What This Does Not Mean
It does not mean:
- “Geometry is irrelevant.”
- “$$R^2$$ is fine after all.”
- “The original mismatch was fake.”
Why not:
- $$\Delta R^2$$ stays positive throughout, even when $$\Delta CE_{rec}$$ changes sign.
- So reconstruction-space and behavior-space are still not equivalent objectives.
- What changed is where the training dynamics place remaining error mass.
I still expect sensitivity-aware metrics (SWD/pullback approximations) to matter. I’m just no longer treating them as the only explanation for the observed low-$$k$$ gap in this regime.
A More Honest Decomposition
Observed proxy disagreement can be decomposed as:
$$ \text{proxy gap} = \text{metric mismatch} + \text{optimization state} + \text{estimation noise}. $$
Current evidence weights those terms roughly as:
- Optimization state: large.
- Metric mismatch: real, but not enough by itself to explain token-budget dependence.
- Noise: nontrivial (especially where $$n=1$$ at 50M).
That is where we are.
Methodology Change Going Forward
For this project, metric reporting is now explicit:
- Primary endpoint: $$\Delta CE_{rec}$$ (behavior-preserving patch metric).
- Secondary diagnostics: cosine similarity, relative error norm.
- Tertiary diagnostic: $$\Delta R^2$$ for comparability only.
If these disagree, behavioral metric wins.
Decision Status vs Plan
Relative to the pre-registered gates:
D1 (optimization vs intrinsic)
In the tested low-$$k$$ mid-layer regime, current evidence supports optimization-dominant behavior.
- Negative CE gap at 10M
- Near-zero/positive CE gap by 50M/100M
- Mismatch rate drops to zero
D2 (geometry-aware proxy lift)
Still pending. Need SWD/pullback-style proxy leaderboard with held-out prediction.

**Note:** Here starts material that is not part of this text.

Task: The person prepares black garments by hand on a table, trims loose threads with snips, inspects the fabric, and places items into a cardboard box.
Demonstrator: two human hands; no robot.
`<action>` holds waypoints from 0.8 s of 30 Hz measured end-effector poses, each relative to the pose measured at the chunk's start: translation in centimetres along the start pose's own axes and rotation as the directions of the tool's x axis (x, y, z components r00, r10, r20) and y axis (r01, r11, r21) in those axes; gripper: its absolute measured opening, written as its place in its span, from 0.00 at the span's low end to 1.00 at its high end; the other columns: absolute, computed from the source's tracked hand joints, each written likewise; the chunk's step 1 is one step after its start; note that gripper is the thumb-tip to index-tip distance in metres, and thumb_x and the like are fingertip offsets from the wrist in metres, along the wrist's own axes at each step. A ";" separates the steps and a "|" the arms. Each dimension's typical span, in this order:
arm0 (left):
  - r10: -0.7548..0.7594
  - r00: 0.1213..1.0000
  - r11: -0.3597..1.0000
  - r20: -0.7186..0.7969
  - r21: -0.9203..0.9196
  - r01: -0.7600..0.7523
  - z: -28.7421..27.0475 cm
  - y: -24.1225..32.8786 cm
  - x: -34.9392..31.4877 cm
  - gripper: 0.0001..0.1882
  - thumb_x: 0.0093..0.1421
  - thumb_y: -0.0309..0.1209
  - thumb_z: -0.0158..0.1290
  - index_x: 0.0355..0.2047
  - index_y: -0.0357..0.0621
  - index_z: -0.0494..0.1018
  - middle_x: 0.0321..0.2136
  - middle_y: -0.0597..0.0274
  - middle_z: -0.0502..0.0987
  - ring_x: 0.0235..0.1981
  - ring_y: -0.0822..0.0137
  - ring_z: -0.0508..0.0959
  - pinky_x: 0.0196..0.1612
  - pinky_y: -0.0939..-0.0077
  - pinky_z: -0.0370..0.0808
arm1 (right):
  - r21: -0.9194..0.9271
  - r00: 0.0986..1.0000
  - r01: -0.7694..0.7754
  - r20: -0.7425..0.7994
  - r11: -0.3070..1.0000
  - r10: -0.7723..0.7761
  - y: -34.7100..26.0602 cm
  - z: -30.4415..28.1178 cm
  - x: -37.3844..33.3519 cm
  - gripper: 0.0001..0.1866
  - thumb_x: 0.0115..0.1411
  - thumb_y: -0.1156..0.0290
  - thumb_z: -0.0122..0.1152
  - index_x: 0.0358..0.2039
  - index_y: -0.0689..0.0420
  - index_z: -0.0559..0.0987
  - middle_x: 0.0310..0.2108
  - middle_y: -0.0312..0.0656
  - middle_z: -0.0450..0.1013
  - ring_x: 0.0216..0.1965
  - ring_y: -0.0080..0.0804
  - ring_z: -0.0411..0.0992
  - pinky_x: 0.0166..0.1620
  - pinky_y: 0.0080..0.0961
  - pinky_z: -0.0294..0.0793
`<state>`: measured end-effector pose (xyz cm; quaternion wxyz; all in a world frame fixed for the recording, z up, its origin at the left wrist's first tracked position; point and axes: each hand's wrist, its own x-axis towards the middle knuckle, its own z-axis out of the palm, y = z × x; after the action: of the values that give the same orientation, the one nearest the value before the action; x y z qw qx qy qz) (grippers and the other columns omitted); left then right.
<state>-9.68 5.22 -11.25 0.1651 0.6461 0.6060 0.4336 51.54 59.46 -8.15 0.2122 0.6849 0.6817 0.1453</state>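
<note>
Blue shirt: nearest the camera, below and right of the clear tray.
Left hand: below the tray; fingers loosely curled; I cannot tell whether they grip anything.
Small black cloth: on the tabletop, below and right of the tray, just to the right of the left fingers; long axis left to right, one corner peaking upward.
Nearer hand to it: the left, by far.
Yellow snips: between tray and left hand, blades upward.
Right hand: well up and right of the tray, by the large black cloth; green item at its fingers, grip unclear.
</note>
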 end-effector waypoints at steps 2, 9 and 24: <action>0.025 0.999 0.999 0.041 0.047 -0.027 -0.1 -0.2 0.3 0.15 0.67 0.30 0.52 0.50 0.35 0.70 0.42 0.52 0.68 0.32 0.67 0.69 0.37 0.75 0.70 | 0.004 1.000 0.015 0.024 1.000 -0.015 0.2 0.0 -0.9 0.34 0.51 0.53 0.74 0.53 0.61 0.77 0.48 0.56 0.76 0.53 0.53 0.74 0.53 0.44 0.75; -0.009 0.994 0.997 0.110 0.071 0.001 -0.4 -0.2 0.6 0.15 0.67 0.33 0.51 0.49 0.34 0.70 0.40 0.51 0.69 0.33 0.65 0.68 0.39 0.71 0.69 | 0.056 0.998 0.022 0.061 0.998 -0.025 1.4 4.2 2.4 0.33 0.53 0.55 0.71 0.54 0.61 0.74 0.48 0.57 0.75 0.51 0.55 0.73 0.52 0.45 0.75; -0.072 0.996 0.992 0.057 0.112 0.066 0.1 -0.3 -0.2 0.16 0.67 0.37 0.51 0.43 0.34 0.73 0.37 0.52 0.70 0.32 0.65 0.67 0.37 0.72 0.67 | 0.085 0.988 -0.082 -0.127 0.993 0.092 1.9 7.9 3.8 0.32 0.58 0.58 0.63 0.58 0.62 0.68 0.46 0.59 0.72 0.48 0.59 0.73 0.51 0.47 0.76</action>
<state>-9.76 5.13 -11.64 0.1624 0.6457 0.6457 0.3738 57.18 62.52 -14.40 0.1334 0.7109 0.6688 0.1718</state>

D3 (dimensionality thread)
Still optional/secondary. Not needed to explain the current phase-2 reversal.
Caveats (Same Standards as Part I)
- 50M points currently have $$n=1$$ in this table. Treat as directional.
- Reported CIs reflect the aggregate used in this runbook; avoid duplicate-source pseudo-repeats in final stats (dedupe by
(k, tokens, seed)). - Scope is still narrow: two model sizes, one family, one hook class.
- This update is about low-$$k$$ mid-layer behavior; it does not settle all depth/model-class regimes.
Why I Think This Is Still Useful Work
Because the output is decision-useful either way:
- If mismatch were irreducible, we’d need geometry-aware objectives/metrics by default.
- If mismatch is largely optimization-mediated (what we now see here), we still need better evaluation protocol and budget controls before claiming cross-scale failures.
Both outcomes are useful. The less-wrong description, for this regime, is the second one.
Next High-Leverage Steps
- Add 50M repeats for tighter uncertainty.
- Add one $$k=32$$ boundary check at 100M (tests low-$$k$$ specificity).
- Run SWD-vs-$$R^2$$ predictive comparison (D2) with held-out cells.
- Freeze claim table: supported / pending / rejected.
Repro Paths
Representative outputs:
workspace/results/proxy_gap_lowk_mid_50M/workspace/results/proxy_gap_lowk_mid_100M/workspace/results/proxy_gap_anchor_repeats/info-geo/outputs/phase2_repeat_analysis.mdinfo-geo/outputs/phase2_repeat_analysis.csv
Bottom Line
Part I showed a worrying mismatch.
Part III says: yes, that mismatch exists, but in this regime it is heavily budget-dependent.
So the methodological correction is:
Evaluate SAEs behavior-first, and never interpret fixed-budget cross-scale proxy gaps as intrinsic until you run the token-budget sweep.